--- BRIEF ---
The expected answer is the set of lines in the data below between the line holding "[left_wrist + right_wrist" and the line holding "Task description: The", inclusive, written out exactly.
*** AVAILABLE DATA ***
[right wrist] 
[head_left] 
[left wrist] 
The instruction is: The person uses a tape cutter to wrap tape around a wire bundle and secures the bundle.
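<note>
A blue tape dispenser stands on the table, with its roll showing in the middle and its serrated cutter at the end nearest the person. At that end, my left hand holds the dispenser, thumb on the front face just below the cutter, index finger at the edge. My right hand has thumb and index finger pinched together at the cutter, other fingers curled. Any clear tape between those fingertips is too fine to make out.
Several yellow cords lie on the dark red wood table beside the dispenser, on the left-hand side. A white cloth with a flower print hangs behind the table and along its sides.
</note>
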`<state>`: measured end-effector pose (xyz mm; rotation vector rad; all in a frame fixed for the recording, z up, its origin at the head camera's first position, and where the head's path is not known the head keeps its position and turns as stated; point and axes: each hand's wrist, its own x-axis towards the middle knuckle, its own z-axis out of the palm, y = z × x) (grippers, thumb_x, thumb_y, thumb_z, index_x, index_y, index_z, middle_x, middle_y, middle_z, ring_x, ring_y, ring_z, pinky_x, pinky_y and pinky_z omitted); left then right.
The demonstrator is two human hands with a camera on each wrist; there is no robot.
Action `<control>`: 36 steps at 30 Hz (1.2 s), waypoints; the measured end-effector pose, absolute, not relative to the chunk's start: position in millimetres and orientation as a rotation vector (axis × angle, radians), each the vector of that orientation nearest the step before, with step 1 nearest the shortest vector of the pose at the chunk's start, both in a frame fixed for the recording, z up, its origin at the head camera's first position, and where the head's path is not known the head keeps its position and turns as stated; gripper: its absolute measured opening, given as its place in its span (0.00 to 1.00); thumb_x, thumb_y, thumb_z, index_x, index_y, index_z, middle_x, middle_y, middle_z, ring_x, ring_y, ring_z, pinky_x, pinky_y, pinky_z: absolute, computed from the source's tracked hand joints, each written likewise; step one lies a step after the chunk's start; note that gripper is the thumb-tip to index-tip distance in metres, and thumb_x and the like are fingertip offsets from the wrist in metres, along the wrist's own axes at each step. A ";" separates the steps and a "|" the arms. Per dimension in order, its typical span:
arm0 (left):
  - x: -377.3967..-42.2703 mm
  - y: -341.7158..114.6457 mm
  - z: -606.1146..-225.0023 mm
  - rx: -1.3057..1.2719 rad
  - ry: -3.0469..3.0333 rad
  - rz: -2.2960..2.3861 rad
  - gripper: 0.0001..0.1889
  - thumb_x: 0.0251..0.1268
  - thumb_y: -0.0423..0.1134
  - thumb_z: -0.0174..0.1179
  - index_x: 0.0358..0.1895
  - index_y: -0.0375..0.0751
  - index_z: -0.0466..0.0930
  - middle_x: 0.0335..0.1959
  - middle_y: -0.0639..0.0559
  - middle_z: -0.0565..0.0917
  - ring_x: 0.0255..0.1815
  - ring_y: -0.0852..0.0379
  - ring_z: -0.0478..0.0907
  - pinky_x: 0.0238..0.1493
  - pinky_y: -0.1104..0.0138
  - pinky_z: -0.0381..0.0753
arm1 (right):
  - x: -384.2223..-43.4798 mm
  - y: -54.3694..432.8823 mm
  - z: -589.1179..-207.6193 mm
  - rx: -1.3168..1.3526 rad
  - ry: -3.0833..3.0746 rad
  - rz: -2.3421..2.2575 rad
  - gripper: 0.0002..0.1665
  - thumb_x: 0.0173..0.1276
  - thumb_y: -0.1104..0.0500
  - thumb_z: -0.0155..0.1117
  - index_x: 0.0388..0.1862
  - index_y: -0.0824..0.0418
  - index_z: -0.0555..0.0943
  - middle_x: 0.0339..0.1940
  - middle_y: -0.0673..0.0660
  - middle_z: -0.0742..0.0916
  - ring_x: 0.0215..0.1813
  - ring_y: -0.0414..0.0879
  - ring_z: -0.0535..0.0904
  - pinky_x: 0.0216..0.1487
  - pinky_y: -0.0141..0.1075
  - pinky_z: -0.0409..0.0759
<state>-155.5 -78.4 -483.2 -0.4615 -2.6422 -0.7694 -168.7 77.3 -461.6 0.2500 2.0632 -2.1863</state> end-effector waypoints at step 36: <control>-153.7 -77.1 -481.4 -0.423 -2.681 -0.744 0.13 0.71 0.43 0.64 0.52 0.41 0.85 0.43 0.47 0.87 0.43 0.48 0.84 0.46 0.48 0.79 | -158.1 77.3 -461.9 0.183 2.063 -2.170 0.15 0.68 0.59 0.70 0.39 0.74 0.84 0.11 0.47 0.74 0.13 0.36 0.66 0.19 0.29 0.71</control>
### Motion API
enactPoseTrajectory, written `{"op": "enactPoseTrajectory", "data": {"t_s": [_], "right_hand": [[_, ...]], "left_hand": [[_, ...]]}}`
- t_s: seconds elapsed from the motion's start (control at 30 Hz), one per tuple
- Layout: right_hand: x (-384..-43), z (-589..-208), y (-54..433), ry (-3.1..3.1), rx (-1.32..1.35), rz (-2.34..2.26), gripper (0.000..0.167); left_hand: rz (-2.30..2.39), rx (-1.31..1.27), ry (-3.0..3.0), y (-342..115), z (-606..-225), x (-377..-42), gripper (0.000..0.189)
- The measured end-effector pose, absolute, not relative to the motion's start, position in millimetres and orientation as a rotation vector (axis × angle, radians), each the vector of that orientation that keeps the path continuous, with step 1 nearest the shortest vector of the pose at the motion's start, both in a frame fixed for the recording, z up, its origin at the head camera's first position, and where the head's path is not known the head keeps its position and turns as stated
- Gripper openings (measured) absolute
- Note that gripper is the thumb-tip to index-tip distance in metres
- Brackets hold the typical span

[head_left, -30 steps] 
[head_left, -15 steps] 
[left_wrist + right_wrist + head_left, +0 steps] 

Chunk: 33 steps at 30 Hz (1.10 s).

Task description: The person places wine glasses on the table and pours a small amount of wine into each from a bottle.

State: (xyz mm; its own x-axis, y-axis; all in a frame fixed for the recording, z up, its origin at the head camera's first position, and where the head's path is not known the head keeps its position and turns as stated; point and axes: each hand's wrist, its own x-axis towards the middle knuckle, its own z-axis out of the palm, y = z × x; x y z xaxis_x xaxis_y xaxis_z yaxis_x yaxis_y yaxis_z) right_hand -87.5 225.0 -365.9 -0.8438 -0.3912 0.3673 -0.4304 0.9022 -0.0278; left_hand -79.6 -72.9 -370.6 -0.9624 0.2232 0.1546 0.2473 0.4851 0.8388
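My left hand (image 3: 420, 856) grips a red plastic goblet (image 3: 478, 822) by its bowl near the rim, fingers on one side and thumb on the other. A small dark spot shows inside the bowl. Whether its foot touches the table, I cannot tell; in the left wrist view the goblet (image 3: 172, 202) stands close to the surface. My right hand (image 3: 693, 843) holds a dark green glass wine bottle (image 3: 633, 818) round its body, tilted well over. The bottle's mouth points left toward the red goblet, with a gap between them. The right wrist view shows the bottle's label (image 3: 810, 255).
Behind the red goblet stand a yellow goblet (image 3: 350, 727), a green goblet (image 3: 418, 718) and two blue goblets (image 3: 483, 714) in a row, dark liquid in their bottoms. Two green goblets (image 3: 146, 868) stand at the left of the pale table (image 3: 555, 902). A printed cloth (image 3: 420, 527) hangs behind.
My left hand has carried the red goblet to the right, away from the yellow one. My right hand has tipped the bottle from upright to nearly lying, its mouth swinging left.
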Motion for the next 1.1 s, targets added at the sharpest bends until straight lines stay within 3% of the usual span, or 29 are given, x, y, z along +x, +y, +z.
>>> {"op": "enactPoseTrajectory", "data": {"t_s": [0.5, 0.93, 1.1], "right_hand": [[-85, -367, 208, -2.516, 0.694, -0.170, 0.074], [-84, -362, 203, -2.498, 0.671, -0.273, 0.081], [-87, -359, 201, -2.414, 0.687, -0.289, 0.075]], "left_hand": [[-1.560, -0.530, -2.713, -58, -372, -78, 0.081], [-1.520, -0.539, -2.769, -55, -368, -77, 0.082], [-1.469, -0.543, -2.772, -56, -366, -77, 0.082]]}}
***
--- WRITTEN SOLUTION ---
[left_wrist + right_wrist + head_left, +0 steps] 

Chunk: 33 steps at 30 Hz (1.10 s).

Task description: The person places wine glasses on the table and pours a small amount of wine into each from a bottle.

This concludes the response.